TASK REQUIREMENTS: Word for word, restate the listing that follows and leave out the images.

DATASET SECTION:
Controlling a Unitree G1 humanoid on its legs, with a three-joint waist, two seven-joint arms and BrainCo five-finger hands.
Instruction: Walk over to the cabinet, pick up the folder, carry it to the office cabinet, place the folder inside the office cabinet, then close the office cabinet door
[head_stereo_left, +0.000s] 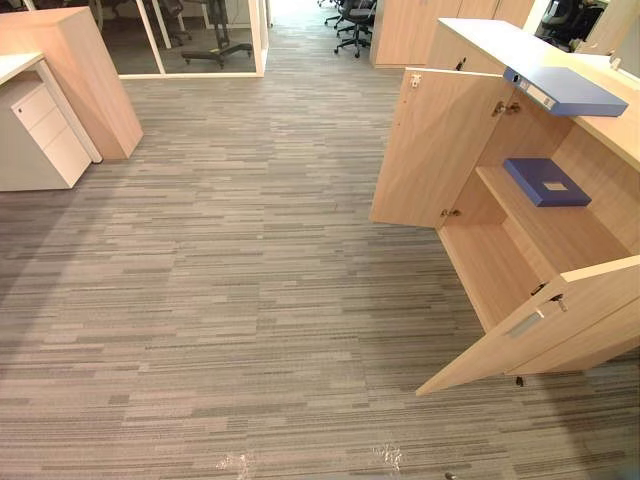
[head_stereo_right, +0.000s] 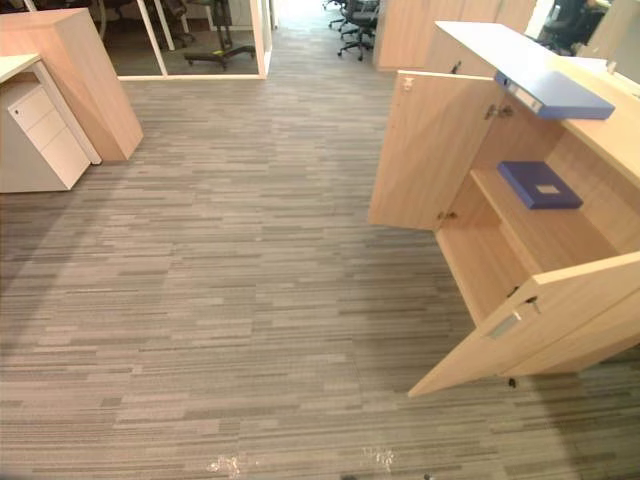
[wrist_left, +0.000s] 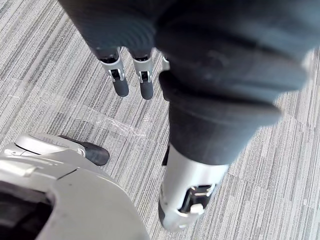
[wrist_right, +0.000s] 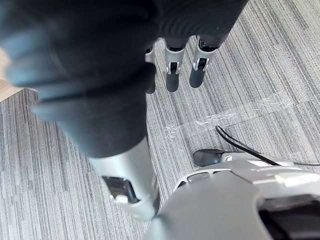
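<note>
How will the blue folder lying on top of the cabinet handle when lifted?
The blue folder looks thick and flat-sided, so it is probably stiff, not floppy. Its smooth cover may slip when gripped. Its spine edge appears to overhang the cabinet top, likely offering a grip.

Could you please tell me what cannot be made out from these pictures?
- cabinet: right part cut off by the edge in both eye views.
- Its lower compartment: partly hidden behind the near door.
- shelf folder: print too small to read.
- left robot hand, right robot hand: palms hidden by their covers in the wrist views.
</note>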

EXERCISE OUTPUT:
Controlling a Unitree G1 humanoid on its legs, with a three-joint waist, two seven-joint arms and BrainCo five-finger hands.
Instruction: Walk over to the cabinet, pick up the folder, carry it to the office cabinet, place the folder inside the office cabinet, then close the office cabinet door
[head_stereo_left, +0.000s] 
[head_stereo_right, +0.000s] 
[wrist_left, +0.000s] 
[wrist_right, +0.000s] 
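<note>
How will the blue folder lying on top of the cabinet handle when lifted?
The blue folder looks thick and flat-sided, so it is probably stiff, not floppy. Its smooth cover may slip when gripped. Its spine edge appears to overhang the cabinet top, likely offering a grip.

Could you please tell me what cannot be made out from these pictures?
- cabinet: right part cut off by the edge in both eye views.
- Its lower compartment: partly hidden behind the near door.
- shelf folder: print too small to read.
- left robot hand, right robot hand: palms hidden by their covers in the wrist views.
</note>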

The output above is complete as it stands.